O premiê Jens Stoltenberg disse às cerca de 100 mil pessoas que foram às ruas da cidade que elas estavam dizendo um ‘sim’ à democracia.
O mal pode matar uma pessoa, mas nunca conquistar um povo, declarou o premiê, chamando a vigília de uma marcha pela democracia, a tolerância e a unidade, diante de um país perplexo com o maior ato violento em seu solo desde a Segunda Guerra Mundial.
As ruas do centro de Oslo foram fechadas aos carros, para permitir a aglomeração de pessoas. O correspondente da BBC na capital norueguesa, Jon Brain, disse que o clima entre a multidão nas ruas era menos de exigir retaliação do que de demonstrar resistência ao ocorrido.
Audiência
Horas antes, Breivik compareceu perante a Justiça, aceitando responsabilidade pela bomba colocada no centro de Oslo e pelos ataques a tiros na ilha de Utoeya, episódios que resultaram na morte de ao menos 76 pessoas. Outras 96 ficaram feridas.
Durante a audiência, ele admitiu que trabalhava em conjunto com "duas outras células" para combater a "dominação muçulmana". A polícia investiga quem seriam os cúmplices de Breivik.

Premiê disse que nenhum país pode se proteger completamente de ataques como o sofrido na sexta
Ele foi acusado formalmente de atos de terrorismo e deve permanecer em prisão temporária pelas próximas oito semanas, as primeiras quatro em isolamento.
A sessão ocorreu a portas fechadas – segundo o juiz Kim Heger, para evitar que Breivik usasse o momento para enviar mensagens a seus possíveis cúmplices.
Documento de 1.518 páginas postado na internet e atribuído a Breivik critica a miscigenação e cita o Brasil em algumas passagens, como exemplo de país em que a mistura de raças foi "devastadora", gerando "falta de produtividade".

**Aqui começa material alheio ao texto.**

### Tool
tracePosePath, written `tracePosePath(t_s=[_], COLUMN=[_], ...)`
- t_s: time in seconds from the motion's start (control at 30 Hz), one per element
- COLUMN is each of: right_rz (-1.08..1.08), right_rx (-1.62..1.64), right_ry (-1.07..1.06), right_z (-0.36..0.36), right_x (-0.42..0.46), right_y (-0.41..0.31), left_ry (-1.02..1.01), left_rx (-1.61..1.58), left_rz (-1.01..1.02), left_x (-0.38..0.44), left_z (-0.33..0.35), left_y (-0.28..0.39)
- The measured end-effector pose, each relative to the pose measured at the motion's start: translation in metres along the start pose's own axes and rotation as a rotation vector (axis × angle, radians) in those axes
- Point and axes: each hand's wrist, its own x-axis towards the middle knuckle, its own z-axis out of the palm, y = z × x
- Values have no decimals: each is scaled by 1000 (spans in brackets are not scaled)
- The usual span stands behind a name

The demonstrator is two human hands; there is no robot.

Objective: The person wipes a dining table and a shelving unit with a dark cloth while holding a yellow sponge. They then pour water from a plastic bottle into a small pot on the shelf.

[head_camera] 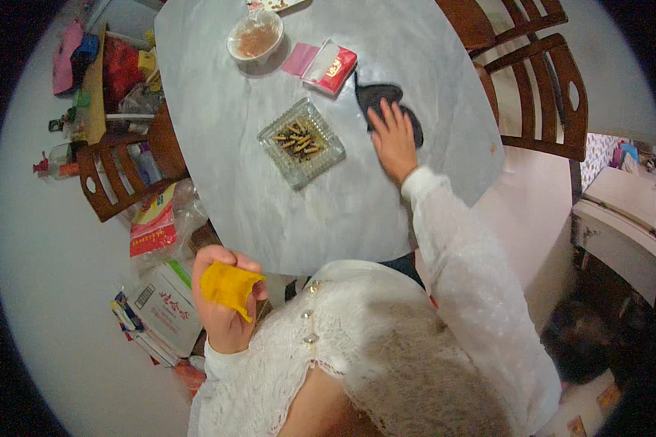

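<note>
My left hand is curled around a piece of yellow cloth near the table's front left edge. On the grey table, my right hand lies palm down with its fingers spread, fingertips on a black cloth item that looks like an eye mask; its shape under the hand is partly hidden. Left of that hand stands a square glass ashtray with several cigarette butts. Behind the ashtray are a red and white tissue packet, a pink piece beside it, and a white bowl with clear film over it.
Wooden chairs stand at the right, and another wooden chair at the left. Plastic bags and a white carton lie left of the table. A tray shows at the far edge.
</note>
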Motion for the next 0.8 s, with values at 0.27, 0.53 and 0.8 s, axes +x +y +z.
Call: tracePosePath(t_s=[0.27, 0.53, 0.8], right_rz=[-435, 4, 623], right_rx=[318, 51, -341], right_ry=[-403, -45, 50], right_z=[3, -25, -7], right_x=[-150, -104, -131], right_y=[-113, 11, 54], left_ry=[-125, -189, -143], left_rx=[-104, -61, -9], left_rz=[-39, -78, -21], left_x=[10, 9, 3], left_z=[-11, -12, -29], left_y=[-5, 2, 15])
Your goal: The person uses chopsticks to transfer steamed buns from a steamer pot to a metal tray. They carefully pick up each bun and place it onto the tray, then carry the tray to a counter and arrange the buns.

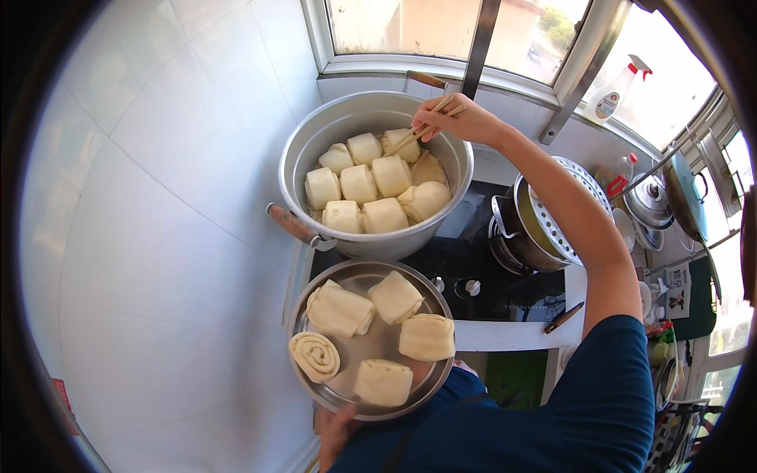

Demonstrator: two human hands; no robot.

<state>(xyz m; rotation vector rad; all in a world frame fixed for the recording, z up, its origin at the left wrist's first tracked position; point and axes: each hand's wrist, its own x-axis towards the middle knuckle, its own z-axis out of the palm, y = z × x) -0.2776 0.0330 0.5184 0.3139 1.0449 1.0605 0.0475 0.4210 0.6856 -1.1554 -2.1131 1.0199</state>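
Observation:
My right hand [440,118] holds a pair of wooden chopsticks [421,131] over a large aluminium pot [378,242]. The chopstick tips reach down to the rolled dough buns [391,175], at the back right of several laid in rows inside. A flatter piece of dough [427,169] lies by the pot's right wall. My left hand [338,428] grips the near rim of a round steel tray [355,349] in front of the pot. On it are several more dough rolls [383,381], one turned with its spiral end [315,356] up.
The pot stands on a black glass cooktop [497,284]. To its right is a smaller pot [532,230] with a perforated steamer plate [559,219]. A dark-handled knife [563,318] lies at the counter edge. A tiled wall [177,236] borders the left, and a spray bottle [612,91] stands on the windowsill.

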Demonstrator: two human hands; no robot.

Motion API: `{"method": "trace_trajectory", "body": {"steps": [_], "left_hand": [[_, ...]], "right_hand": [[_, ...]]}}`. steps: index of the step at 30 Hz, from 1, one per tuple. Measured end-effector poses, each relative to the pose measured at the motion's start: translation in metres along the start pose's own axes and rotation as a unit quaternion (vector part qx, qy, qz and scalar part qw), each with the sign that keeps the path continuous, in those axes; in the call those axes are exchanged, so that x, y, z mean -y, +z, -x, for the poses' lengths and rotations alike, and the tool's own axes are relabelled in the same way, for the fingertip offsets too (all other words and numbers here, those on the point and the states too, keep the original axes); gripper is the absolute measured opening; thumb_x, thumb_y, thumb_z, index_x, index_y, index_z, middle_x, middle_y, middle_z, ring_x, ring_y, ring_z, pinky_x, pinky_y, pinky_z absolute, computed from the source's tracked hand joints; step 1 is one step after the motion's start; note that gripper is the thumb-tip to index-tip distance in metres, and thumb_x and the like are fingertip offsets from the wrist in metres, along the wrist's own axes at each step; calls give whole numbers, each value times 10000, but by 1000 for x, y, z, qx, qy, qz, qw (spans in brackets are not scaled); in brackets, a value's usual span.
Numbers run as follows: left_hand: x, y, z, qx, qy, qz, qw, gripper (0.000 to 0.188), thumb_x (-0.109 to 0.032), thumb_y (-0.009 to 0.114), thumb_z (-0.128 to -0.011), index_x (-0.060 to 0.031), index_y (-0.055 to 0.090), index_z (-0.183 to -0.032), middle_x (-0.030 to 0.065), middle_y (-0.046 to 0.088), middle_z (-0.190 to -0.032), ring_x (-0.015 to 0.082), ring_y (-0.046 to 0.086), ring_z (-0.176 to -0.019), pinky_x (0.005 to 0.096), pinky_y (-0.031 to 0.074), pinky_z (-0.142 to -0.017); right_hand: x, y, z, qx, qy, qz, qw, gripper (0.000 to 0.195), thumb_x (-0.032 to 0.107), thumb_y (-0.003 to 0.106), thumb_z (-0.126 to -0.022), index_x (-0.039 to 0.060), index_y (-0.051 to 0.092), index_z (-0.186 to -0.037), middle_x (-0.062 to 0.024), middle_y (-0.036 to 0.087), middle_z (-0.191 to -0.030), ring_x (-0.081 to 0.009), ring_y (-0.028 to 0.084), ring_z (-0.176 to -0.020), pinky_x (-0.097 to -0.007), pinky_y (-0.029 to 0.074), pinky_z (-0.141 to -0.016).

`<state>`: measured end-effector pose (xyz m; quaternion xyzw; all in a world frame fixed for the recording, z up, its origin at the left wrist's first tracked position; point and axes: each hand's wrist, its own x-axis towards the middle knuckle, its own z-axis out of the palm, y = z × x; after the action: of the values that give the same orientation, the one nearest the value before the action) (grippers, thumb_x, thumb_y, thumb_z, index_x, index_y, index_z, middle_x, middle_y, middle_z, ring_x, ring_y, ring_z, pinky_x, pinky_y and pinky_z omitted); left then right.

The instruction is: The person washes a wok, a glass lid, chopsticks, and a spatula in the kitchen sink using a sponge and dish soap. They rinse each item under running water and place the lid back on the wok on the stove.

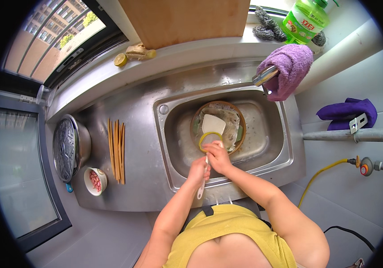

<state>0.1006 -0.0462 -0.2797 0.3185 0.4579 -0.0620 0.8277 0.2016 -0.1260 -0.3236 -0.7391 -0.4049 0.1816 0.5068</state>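
Observation:
My left hand [198, 172] is closed around the white handle of a small strainer with a yellow rim [200, 144], just above the front edge of the sink. At the strainer's head, my right hand [219, 158] has its bent fingers against the rim and mesh. Beneath them, inside the steel sink [178, 134], sits a round basin with a brown rim [244, 125]. A white flat-bladed piece [214, 124], perhaps a spatula head, lies in it. Around that are wet pale and greenish items I cannot make out. My right hand hides part of the basin's near side.
Left of the sink lie several wooden chopsticks [117, 152], a bowl of pinkish kernels [95, 181] and a lidded steel pot [70, 147]. A purple towel [290, 70] hangs over the faucet [266, 75]. On the sill stand a green detergent bottle [307, 21] and a cut lemon [120, 60].

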Motion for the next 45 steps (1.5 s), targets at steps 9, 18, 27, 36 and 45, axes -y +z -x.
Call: {"method": "trace_trajectory", "body": {"steps": [9,18,27,36,45], "left_hand": [[-5,16,-3,-57,234,-77,967,199,-184,351,-828,-35,481,-853,44,471,-592,107,403,-406,244,313,-353],[-18,22,-1,-128,352,-345,861,187,-189,472,-839,-12,524,-871,97,538,-649,213,514,-539,344,405,-514],[-82,31,-31,-67,275,-257,924,268,-219,496,-930,24,583,-1003,148,619,-1022,230,519,-1068,346,400,-912],[-112,32,-17,-17,361,-26,932,311,-267,379,-976,-66,436,-746,131,595,-708,281,620,-784,433,433,-883],[-147,14,12,-17,339,124,932,284,-286,381,-974,-97,400,-763,-7,327,-576,94,273,-466,247,238,-434]], "right_hand": [[40,-10,6,-17,82,-109,991,126,71,617,-756,27,646,-871,-114,620,-968,-250,532,-919,-334,436,-826],[16,6,-44,-74,277,-228,931,246,213,571,-885,-19,560,-968,-67,613,-852,-131,549,-770,-287,457,-695],[41,-7,-54,-43,128,-73,988,245,252,598,-821,49,571,-956,-180,618,-793,-348,587,-749,-419,466,-632],[34,-10,-36,21,68,-2,997,294,277,661,-787,33,497,-800,-203,573,-722,-417,554,-699,-443,440,-591],[-24,-30,-28,43,110,29,993,320,312,622,-814,6,533,-797,-176,544,-766,-365,545,-713,-436,438,-628]]}}
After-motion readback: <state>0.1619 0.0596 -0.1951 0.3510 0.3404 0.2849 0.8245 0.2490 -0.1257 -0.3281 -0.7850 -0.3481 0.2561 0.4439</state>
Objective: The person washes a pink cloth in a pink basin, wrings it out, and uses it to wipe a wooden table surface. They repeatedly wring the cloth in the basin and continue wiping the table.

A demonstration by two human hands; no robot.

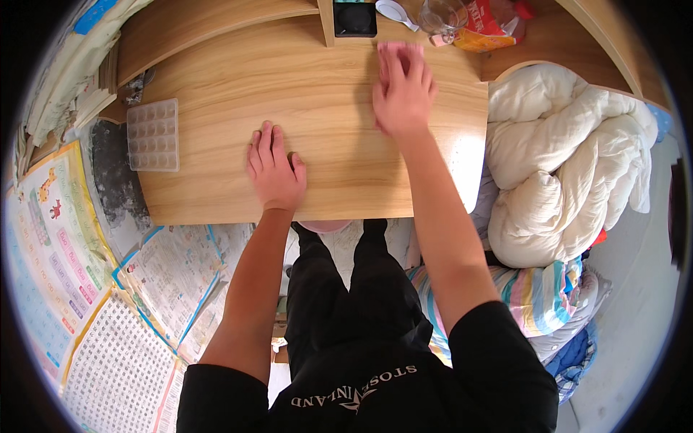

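Observation:
My right hand (403, 100) grips a folded pink cloth (400, 47) and presses it on the wooden desktop (325, 146), toward the back right. Fingers cover most of the cloth, and the hand is slightly blurred. Palm down on the same desktop, nearer the front edge, my left hand (276, 173) rests with its fingers a little apart and nothing in it. At the desk's left end lies a clear plastic tray (153, 135) with rows of round hollows.
Along the back stand a black square tray (354, 20), a white spoon (397, 13), a glass mug (441, 19) and a red plastic bag (490, 24). A wooden shelf upright (326, 24) borders them. Right of the desk is a heaped cream quilt (568, 146); posters (59, 254) hang left.

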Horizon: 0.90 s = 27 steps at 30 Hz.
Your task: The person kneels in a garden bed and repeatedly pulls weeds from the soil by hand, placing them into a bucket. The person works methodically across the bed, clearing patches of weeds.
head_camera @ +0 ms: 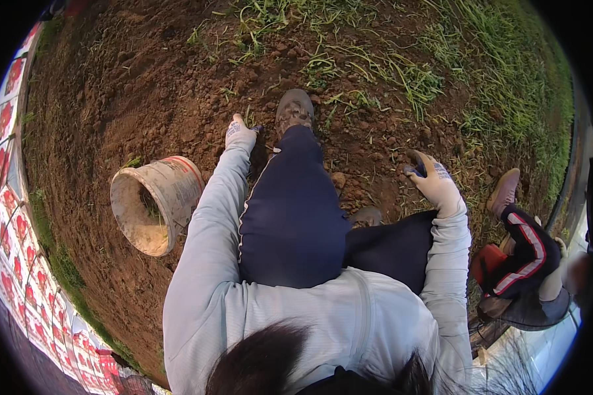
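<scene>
My left hand (240, 134), in a white work glove with a dark blue palm coating, reaches down to the loose brown soil (178, 133) beside my boot (295, 109). Its palm side is turned away, so whether it grips anything is hidden. A small green sprig (249, 117) stands close to its fingertips. In a matching glove, my right hand (432, 180) hangs over the ground on the other side of my knees. Its fingers are curled but apart from the thumb, with nothing visible between them. Left of my left forearm, a dirty white plastic bucket (178, 180) lies tipped, some plant bits inside.
Uprooted green stems (375, 69) lie scattered ahead, with thicker grass-like growth (504, 89) to the right. Another person (529, 256) sits or crouches close on my right, beside a red object (488, 264). Printed red-and-white sheeting (24, 242) runs along the left edge.
</scene>
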Tool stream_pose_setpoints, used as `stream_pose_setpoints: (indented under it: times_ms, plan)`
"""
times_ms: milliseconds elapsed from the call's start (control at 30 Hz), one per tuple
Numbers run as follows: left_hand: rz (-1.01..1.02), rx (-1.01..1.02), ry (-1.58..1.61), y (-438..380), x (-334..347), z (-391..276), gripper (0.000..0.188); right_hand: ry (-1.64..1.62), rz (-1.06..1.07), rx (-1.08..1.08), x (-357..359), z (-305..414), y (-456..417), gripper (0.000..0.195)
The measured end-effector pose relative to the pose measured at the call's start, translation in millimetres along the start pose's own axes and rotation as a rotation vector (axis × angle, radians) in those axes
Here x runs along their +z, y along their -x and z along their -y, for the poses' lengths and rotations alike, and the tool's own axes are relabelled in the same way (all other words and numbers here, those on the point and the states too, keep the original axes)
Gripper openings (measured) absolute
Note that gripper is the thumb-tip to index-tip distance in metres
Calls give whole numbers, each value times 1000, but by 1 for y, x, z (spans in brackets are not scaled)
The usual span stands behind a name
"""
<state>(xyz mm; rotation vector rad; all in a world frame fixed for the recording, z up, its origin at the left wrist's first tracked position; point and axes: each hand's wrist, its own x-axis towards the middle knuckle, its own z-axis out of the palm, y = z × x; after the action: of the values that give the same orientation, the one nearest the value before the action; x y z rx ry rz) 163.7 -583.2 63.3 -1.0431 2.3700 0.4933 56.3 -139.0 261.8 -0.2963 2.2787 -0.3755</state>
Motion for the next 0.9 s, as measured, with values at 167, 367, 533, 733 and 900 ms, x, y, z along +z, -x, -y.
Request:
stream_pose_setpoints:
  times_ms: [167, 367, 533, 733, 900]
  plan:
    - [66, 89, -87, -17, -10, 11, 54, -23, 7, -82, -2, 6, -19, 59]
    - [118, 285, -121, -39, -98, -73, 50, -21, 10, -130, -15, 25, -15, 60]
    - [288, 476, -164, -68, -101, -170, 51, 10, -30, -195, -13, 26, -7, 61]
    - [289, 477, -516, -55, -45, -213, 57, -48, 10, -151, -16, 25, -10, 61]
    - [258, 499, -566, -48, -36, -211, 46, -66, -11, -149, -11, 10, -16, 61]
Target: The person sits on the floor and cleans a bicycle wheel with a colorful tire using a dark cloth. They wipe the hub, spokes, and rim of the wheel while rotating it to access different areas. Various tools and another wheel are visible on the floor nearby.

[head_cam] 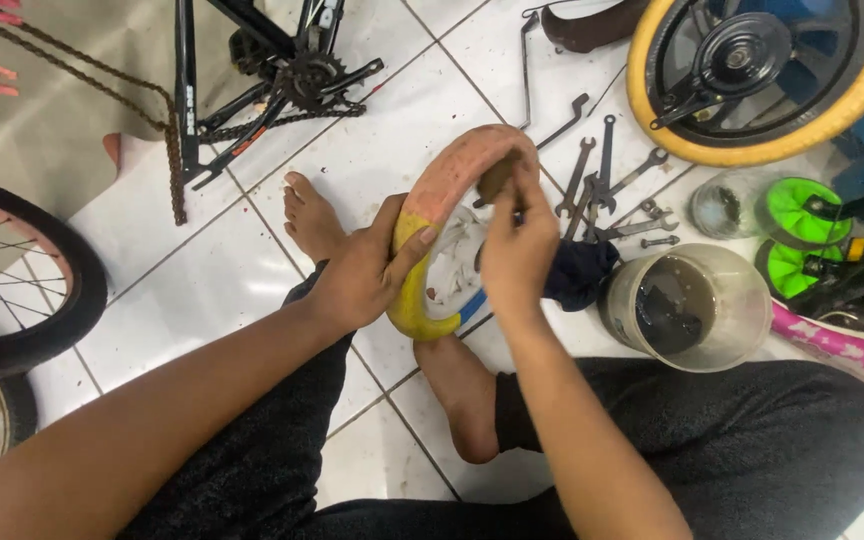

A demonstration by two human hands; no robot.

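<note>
Indoors, white tiled floor (392, 150), scattered wrenches (607, 185), both hands (362, 275) gripping yellow tyre (432, 200)

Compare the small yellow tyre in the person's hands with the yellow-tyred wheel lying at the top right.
The small yellow tyre is bare, with no rim or hub; the yellow-tyred wheel is mounted on a black hub. The tyre is held upright off the floor by the left hand and right hand; the wheel rests untouched on the tiles. The tyre is stained reddish over its upper part; the wheel's is evenly yellow. Both are yellow rubber.
</note>
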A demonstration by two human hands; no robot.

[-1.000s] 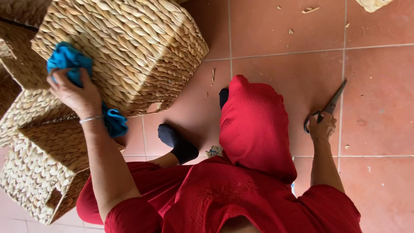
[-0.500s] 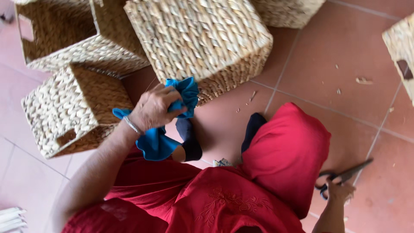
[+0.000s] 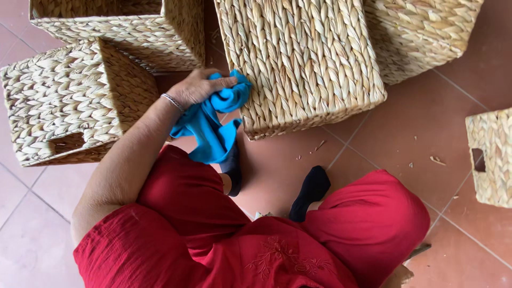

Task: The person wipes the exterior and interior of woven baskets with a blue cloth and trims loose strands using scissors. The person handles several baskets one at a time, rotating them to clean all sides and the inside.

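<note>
woven baskets (image 3: 80, 101) (image 3: 490, 160) on terracotta floor tiles (image 3: 416, 122) strewn with straw scraps (image 3: 437, 159).

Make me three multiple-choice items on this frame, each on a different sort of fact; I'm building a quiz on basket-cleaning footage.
1. Where is the blue cloth?
A. on the floor tiles
B. in the left hand, beside the big woven basket
C. inside a basket

2. What colour are the person's socks?
A. white
B. red
C. black

3. How is the left hand holding the cloth?
A. fingers closed around it, bunched
B. flat and open on it
C. not touching it

Answers: 1 B, the cloth hangs from the hand by the basket's corner. 2 C, both feet show black. 3 A, the fingers wrap the crumpled cloth.
</note>
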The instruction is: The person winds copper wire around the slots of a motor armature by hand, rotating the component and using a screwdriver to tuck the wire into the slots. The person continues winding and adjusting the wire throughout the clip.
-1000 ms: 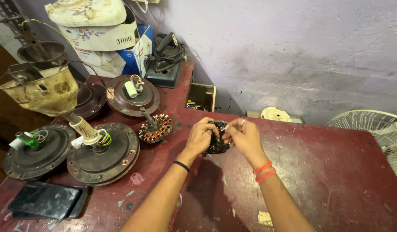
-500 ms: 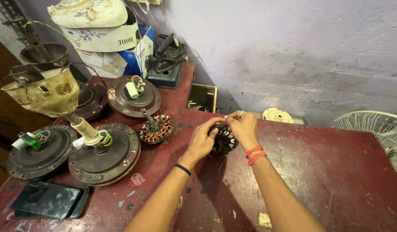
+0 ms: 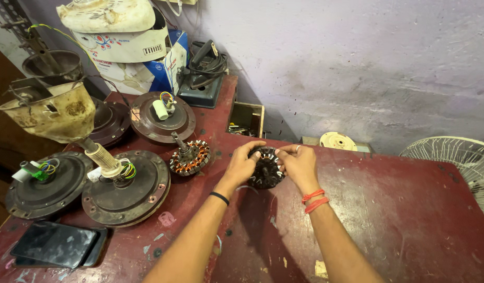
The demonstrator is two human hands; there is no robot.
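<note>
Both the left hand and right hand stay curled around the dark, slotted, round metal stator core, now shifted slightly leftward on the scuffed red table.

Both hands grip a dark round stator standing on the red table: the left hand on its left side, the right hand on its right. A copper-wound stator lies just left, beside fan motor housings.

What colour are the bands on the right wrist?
Orange-red, two thin bands on the right hand wrist; head view shows them.
</note>
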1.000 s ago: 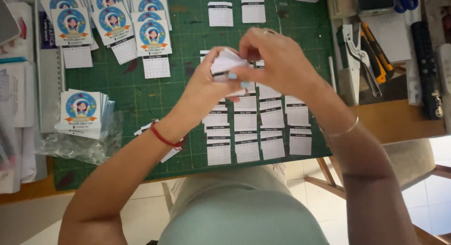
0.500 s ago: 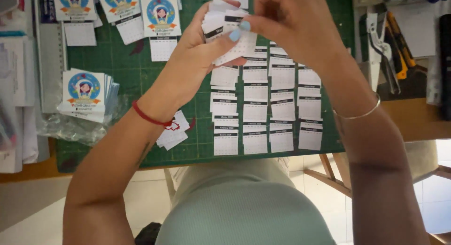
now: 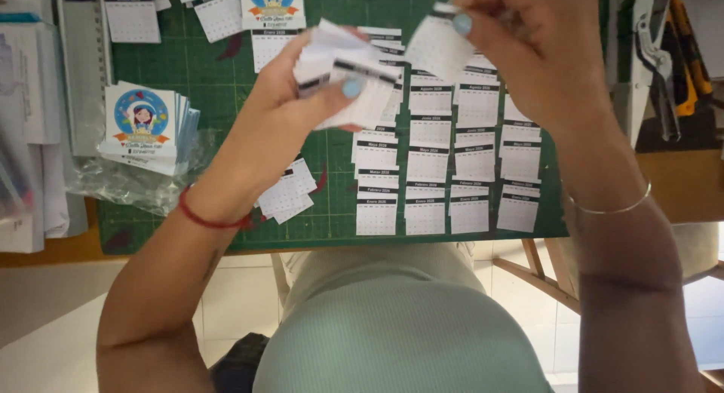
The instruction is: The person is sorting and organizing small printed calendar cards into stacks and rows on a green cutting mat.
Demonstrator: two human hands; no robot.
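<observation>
My left hand (image 3: pixel 302 106) grips a small stack of white calendar slips (image 3: pixel 343 76) with black header bars, thumb pressed on top. My right hand (image 3: pixel 543 46) pinches a single white slip (image 3: pixel 437 46) lifted off that stack, just to the right of it. Both hands hover above a green cutting mat (image 3: pixel 219 76). Below them, several columns of overlapping calendar slips (image 3: pixel 430 174) lie in rows on the mat. A loose little pile of slips (image 3: pixel 286 197) sits beside my left wrist.
A stack of round-logo cards (image 3: pixel 143 125) rests on clear plastic wrap (image 3: pixel 128 182) at the mat's left. More logo cards with slips (image 3: pixel 271 8) line the top. Pliers and cutters (image 3: pixel 664 69) lie at the right. Papers (image 3: pixel 30 136) crowd the left edge.
The view has shifted so the mat sits lower in it. My hands have drawn apart, and my right hand has pulled one slip off the stack in my left.
</observation>
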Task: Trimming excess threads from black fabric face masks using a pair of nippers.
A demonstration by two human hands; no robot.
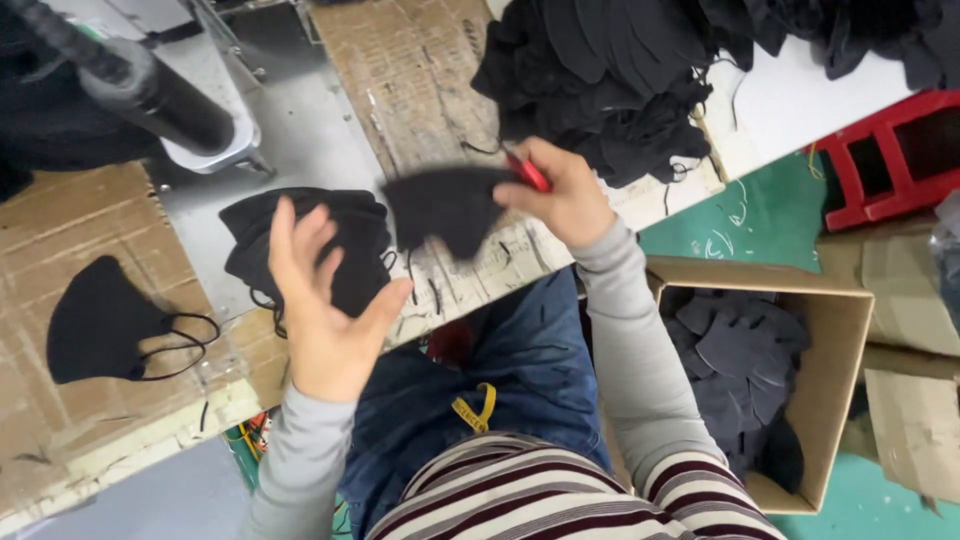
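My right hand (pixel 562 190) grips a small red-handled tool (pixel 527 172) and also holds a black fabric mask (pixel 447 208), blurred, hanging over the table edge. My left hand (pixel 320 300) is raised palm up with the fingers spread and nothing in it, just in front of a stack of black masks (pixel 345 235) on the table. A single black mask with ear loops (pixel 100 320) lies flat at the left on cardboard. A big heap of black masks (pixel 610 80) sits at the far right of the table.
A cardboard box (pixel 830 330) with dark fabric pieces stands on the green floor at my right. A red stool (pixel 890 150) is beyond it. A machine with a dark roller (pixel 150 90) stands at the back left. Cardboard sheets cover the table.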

Dois psiquiatras serão agora designados para avaliar o estado mental dele.
No sul da França, a polícia fez buscas na casa do pai do acusado, Jens Breivik, mas não comentou a operação. Acredita-se que pai e filho não mantivessem contato havia anos.
Em entrevista a uma rede norueguesa, Jens Breivik disse que não pretende ter qualquer contato com o filho e que preferia que ele tivesse se matado, em vez de matar tanta gente.
Estou chocado, não entendo como isso pode ter acontecido, declarou.

Acusado terá seu estado mental avaliado por psiquiatras
Compra suspeita
Ao mesmo tempo, o serviço secreto norueguês disse que as autoridades haviam sido alertadas sobre Breivik em março, quando ele comprou um produto não informado de uma empresa química polonesa.
Mas a chefe do órgão, Janne Kristiansen, disse que não havia indícios suficientes para aprofundar as investigações.
O premiê Stoltenberg disse à BBC que não acredita que nenhum país possa se proteger totalmente de ataques como o de sexta.
Ele afirmou também que o episódio mudará a Noruega, mas que o país continuará sendo aberto e democrático.